Work instructions: Repeat the listing below in full, exactly as it stands.

---------- The records ----------

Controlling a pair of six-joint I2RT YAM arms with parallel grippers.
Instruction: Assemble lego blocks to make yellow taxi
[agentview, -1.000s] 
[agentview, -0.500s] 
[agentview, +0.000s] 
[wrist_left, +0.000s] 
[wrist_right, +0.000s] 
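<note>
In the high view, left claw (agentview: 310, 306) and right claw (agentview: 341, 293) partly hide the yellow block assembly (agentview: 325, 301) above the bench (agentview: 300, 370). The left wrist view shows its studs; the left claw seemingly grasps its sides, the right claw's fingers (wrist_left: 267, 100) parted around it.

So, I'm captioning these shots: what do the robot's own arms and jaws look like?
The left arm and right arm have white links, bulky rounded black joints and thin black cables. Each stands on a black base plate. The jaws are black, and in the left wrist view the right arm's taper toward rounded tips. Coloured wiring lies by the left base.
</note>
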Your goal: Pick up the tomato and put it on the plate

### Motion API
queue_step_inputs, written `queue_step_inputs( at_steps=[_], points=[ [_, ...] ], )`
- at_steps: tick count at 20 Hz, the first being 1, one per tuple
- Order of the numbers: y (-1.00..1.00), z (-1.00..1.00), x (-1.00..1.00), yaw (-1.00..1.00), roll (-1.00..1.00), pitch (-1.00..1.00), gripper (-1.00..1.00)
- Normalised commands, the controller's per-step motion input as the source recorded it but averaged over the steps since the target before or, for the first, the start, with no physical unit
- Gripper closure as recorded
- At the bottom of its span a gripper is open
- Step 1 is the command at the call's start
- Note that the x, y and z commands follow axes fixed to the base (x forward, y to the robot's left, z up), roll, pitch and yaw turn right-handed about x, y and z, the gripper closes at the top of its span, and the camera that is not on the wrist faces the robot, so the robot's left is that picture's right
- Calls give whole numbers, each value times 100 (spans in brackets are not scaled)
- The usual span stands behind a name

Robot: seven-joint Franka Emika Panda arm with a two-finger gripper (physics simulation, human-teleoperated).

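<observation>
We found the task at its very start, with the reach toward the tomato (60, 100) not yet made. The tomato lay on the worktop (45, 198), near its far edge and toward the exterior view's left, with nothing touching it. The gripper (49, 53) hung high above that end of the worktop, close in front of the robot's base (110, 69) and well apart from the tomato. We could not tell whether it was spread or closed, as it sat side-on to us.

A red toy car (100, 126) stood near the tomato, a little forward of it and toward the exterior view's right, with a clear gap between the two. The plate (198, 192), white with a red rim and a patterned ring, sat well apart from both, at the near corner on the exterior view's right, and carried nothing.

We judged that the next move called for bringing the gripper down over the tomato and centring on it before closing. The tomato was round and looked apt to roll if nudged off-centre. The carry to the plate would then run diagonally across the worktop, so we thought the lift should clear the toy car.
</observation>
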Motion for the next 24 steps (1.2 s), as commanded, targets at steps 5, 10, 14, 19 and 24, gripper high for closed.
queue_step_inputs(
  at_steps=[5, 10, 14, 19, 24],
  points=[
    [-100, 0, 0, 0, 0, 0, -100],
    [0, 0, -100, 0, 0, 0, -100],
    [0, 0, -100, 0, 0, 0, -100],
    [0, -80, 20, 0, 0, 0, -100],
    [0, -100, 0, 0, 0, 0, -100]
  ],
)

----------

Solution to this exercise:
Controlling a pair of six-joint I2RT YAM arms with parallel grippers.
Instruction: Assemble lego blocks to make yellow taxi
[agentview, -1.000s] 
[agentview, -0.500s] 
[agentview, +0.000s] 
[wrist_left, +0.000s] 
[wrist_right, +0.000s] 
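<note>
In the high view, left claw (agentview: 310, 306) and right claw (agentview: 341, 293) partly hide the yellow block assembly (agentview: 325, 301) above the bench (agentview: 300, 370). The left wrist view shows its studs; the left claw seemingly grasps its sides, the right claw's fingers (wrist_left: 267, 100) parted around it.

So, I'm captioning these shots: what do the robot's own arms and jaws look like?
The left arm and right arm have white links, bulky rounded black joints and thin black cables. Each stands on a black base plate. The jaws are black, and in the left wrist view the right arm's taper toward rounded tips. Coloured wiring lies by the left base.
</note>
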Your goal: Pick up the tomato and put it on the plate

### Motion API
queue_step_inputs, written `queue_step_inputs( at_steps=[_], points=[ [_, ...] ], )`
- at_steps: tick count at 20 Hz, the first being 1, one per tuple
- Order of the numbers: y (-1.00..1.00), z (-1.00..1.00), x (-1.00..1.00), yaw (-1.00..1.00), roll (-1.00..1.00), pitch (-1.00..1.00), gripper (-1.00..1.00)
- Normalised commands, the controller's per-step motion input as the source recorded it but averaged over the steps since the target before or, for the first, the start, with no physical unit
- Gripper closure as recorded
- At the bottom of its span a gripper is open
- Step 1 is the command at the call's start
- Note that the x, y and z commands follow axes fixed to the base (x forward, y to the robot's left, z up), roll, pitch and yaw turn right-handed about x, y and z, the gripper closes at the top of its span, and the camera that is not on the wrist faces the robot, so the robot's left is that picture's right
- Calls give whole numbers, each value times 100 (spans in brackets are not scaled)
- The usual span stands behind a name

Robot: seven-joint Franka Emika Panda arm with a two-finger gripper (physics simulation, human-teleoperated).

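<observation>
We found the task at its very start, with the reach toward the tomato (60, 100) not yet made. The tomato lay on the worktop (45, 198), near its far edge and toward the exterior view's left, with nothing touching it. The gripper (49, 53) hung high above that end of the worktop, close in front of the robot's base (110, 69) and well apart from the tomato. We could not tell whether it was spread or closed, as it sat side-on to us.

A red toy car (100, 126) stood near the tomato, a little forward of it and toward the exterior view's right, with a clear gap between the two. The plate (198, 192), white with a red rim and a patterned ring, sat well apart from both, at the near corner on the exterior view's right, and carried nothing.

We judged that the next move called for bringing the gripper down over the tomato and centring on it before closing. The tomato was round and looked apt to roll if nudged off-centre. The carry to the plate would then run diagonally across the worktop, so we thought the lift should clear the toy car.
</observation>
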Motion for the next 24 steps (1.2 s), as commanded, targets at steps 5, 10, 14, 19 and 24, gripper high for closed.
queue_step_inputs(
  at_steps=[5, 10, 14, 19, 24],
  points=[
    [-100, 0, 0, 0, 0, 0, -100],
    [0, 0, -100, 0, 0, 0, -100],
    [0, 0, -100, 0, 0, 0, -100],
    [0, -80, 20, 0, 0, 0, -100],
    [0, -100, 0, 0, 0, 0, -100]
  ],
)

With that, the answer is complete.